● Work to be completed
Check each line of the material below, and copy it if it holds the string "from".

┄┄┄┄┄┄

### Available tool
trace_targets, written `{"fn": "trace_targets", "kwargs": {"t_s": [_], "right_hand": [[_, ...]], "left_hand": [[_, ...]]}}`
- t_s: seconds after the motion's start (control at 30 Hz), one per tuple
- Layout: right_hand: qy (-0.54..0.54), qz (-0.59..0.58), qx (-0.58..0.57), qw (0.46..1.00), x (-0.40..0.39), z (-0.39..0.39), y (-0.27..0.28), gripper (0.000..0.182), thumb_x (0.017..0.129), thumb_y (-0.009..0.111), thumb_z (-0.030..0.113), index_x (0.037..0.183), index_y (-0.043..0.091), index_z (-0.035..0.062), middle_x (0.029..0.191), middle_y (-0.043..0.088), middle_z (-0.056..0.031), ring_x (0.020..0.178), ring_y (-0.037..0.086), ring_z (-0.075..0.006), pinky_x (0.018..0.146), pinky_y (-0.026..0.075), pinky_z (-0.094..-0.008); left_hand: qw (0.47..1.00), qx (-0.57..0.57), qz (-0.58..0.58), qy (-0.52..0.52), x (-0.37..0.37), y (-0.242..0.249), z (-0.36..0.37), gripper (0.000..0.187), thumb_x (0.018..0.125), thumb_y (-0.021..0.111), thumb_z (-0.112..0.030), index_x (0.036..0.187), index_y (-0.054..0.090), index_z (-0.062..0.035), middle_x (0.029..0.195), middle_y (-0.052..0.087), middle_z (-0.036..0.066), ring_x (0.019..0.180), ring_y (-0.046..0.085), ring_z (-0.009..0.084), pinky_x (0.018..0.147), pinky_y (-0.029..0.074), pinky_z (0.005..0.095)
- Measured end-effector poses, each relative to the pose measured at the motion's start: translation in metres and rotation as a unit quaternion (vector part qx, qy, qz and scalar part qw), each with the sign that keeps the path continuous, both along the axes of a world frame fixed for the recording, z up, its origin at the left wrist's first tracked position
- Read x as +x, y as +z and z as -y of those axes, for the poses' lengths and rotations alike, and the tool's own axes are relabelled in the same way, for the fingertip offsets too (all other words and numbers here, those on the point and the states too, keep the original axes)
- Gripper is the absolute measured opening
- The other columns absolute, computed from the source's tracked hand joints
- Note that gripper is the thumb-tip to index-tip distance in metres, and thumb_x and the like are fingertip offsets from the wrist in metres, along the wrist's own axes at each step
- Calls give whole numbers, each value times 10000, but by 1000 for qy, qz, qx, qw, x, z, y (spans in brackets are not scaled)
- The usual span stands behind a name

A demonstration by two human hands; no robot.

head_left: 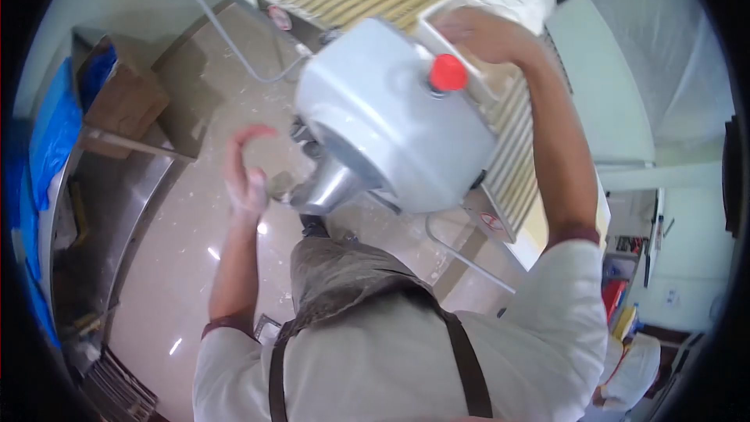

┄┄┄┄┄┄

● Reply
- The other columns absolute, computed from the source's tracked hand joints
- Note that gripper is the thumb-tip to index-tip distance in metres, and thumb_x and the like are fingertip offsets from the wrist in metres, along the wrist's own axes at each step

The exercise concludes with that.